The Blake Project, the brand consultancy behind Branding Strategy Insider, delivers interactive brand education workshops and keynote speeches designed to align marketers on essential concepts in brand management and empower them to release the full potential of the brands they manage.
Like many business school professors, I often find the things I teach in the classroom contrast with the things I experience in the boardroom. Last week provided me with the latest in a long line of contradictory experiences.
In the classroom, my MBAs are coming to the end of their Marketing communications class. The group work for this class will culminate in the students pitching competitively against each other and in front of a real client. So, I ended the session by listing three concepts that they should not even consider using in their pitch because they would instantly signal a lack of expertise and strategic naivety.
Throughout the week, I was also working for a client and helping them to select a new advertising agency. Lo and behold, all three of the concepts I had counselled my students against were prominently on display in all the pitches I witnessed.
First up is Maslow's Hierarchy of Needs. Back in 1943, when Abraham Maslow published 'A theory of human motivation' in the Psychological Review, he was probably unaware that the central model of his thesis would one day grace thousands of PowerPoint charts. However, his claim that human beings must first fulfil basic physiological needs, such as water and shelter, before they can be motivated by higher goals such as safety, friendship and eventually truth has proven to be a stalwart of many tired, old presentations.
The fact that there is no evidence to support Maslow's contentions, and that plenty of experimental psychology suggests his theory is wildly wrong, is neither here nor there. He sounds foreign and therefore clever, and big words such as 'hierarchy' imply some form of scientific rigour. If you are walking into a client pitch with nothing more than a first in history from Oxbridge and a dodgy big idea, you'll take what you can.
The next great indicator of an agency's strategic ineptitude is SWOT analysis. This involves you creating a two-by-two grid and then populating it with a list of incredibly obvious client strengths and weaknesses, and another list of equally palpable opportunities and threats.
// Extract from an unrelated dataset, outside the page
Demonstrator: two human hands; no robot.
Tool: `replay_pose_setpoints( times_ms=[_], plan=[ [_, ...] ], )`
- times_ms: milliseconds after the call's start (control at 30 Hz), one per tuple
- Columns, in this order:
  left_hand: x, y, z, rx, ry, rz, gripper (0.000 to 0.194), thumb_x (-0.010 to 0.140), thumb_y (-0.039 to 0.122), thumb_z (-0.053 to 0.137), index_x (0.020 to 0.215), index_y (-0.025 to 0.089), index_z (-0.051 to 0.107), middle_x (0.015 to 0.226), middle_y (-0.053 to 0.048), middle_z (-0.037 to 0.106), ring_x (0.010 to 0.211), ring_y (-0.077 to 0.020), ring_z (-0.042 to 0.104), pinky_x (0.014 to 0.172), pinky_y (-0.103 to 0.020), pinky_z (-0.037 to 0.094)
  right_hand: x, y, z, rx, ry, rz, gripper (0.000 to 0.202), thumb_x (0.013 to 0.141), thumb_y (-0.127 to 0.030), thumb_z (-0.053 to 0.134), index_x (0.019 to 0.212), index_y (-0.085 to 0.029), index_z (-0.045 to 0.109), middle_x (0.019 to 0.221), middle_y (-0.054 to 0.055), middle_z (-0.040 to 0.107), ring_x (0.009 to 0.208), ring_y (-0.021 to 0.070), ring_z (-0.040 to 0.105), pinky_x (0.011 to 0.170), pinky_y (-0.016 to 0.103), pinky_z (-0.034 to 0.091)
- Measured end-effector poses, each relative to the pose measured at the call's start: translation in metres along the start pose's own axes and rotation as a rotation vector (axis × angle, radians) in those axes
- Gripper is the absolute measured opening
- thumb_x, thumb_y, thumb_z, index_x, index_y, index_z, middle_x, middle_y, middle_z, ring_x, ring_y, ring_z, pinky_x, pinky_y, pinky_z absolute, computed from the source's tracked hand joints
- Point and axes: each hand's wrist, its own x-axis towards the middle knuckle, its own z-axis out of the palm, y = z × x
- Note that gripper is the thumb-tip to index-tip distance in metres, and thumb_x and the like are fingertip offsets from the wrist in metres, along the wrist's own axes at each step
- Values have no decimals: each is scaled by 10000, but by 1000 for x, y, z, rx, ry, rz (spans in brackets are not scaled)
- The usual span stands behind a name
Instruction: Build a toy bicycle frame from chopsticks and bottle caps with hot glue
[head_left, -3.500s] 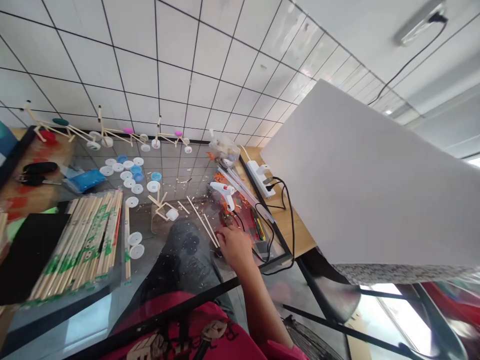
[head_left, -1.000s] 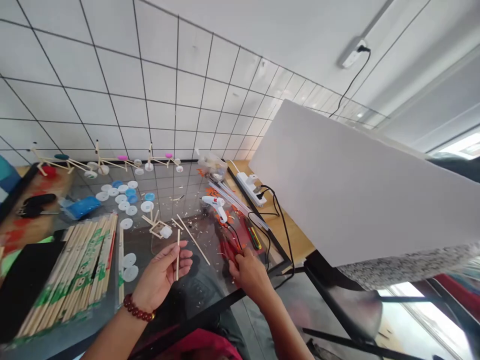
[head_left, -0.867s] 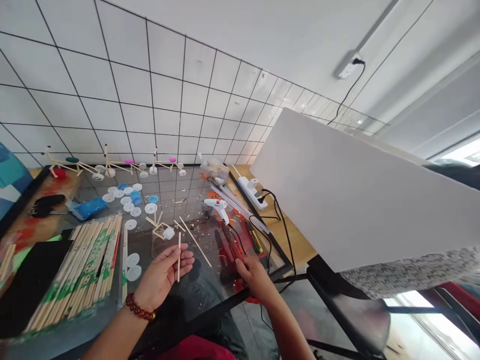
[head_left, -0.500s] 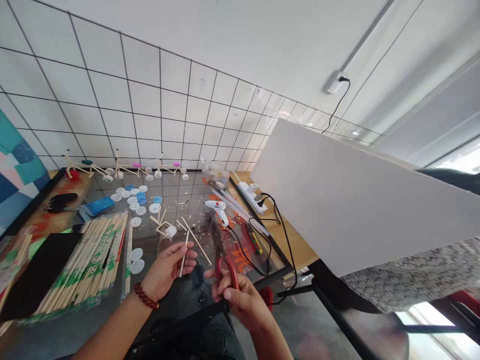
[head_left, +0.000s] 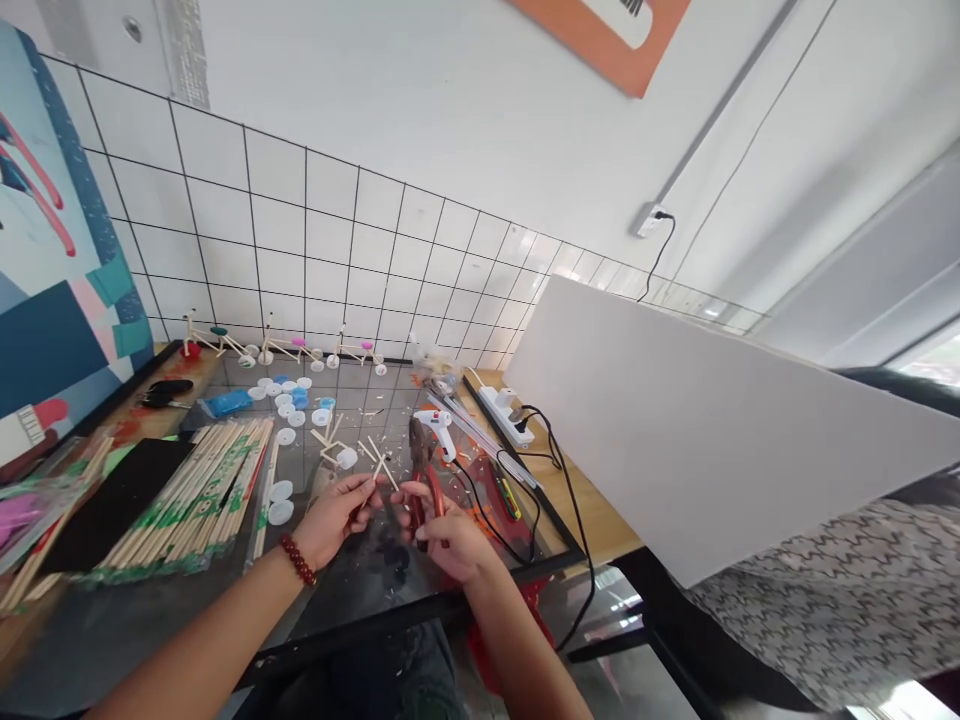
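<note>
A short wooden stick (head_left: 379, 466) slanted toward the tabletop's (head_left: 375, 624) far edge, pinched in the left hand's (head_left: 337, 515) fingers; just to its right, the right hand's (head_left: 456, 542) fingers wrapped red-handled pliers (head_left: 420, 455) near the front edge.

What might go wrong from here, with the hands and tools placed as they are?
The head of the red-handled pliers, held in the right hand, appears very near the white glue gun, so a sideways swing might knock it.

The left hand pinches a short stick with its fingertips beside the pliers; they could get nipped if the jaws close there.
</note>
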Motion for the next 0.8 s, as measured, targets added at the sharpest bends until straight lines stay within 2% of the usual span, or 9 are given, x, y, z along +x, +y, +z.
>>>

Then you stand back and gaze at this list of incredibly humdrum words, such as 'competitors' and 'new product', and attempt to intuit a bold, new, innovative way of doing business.
They currently teach SWOT analysis as part of the GCSE in business. I have to question its efficacy for 15-year-old schoolchildren, let alone corporate clients. If an agency ever insults you with one of these, I recommend exiting the pitch room via the nearest open window.
The final clue that your potential agency is, perhaps, not your optimum partner for the future is the way in which they discuss brands. It may only be semantics, but there is a very high correlation between the number of different concepts a marketer uses to describe brands and their actual knowledge of the topic.
There are only three key concepts in branding: brand positioning (what you want the brand to be); brand equity (the current value of the brand, measured in whatever manner you see fit), and brand architecture (to describe the relationships that exist between one brand and another).
Any good agency will restrict themselves to variations on these three terms. A bad agency will throw a veritable dictionary at you. You'll get brand personality, brand values, brand essence, brand disintegration, brand casting – and so on and so on.
One of the hardest jobs that a marketer will ever face is working out which agencies and consultants to work with. If you encounter any, or all, of the above, at least you know which to avoid.
30 SECONDS ON … MASLOW
- Maslow presents his theory of needs and motivation as a hierarchy; from self-actualisation (level 5) at the top to self-esteem (level 4), love and relationships (level 3), family and work (level 2), and the body (level 1).
- At level 5, a person looks for self-fulfilment, to become the best they can. Level 4 represents the need for recognition and respect from peers, while level 3 is the need to love and be loved. At level 2, Maslow argues that humans desire social security and safety, and at level 1 they have a simple need to survive.
- Human motivation is segmented in the same manner. Level 5 is the motivation for creativity. A desire to display one's talents and intellect to peers lies at level 4. At level 3, people strive for validation and social acceptance by joining groups or marrying. Level 2 is the motivation to work, provide for oneself and family, and save for the future. And level 1 represents the motivation to survive.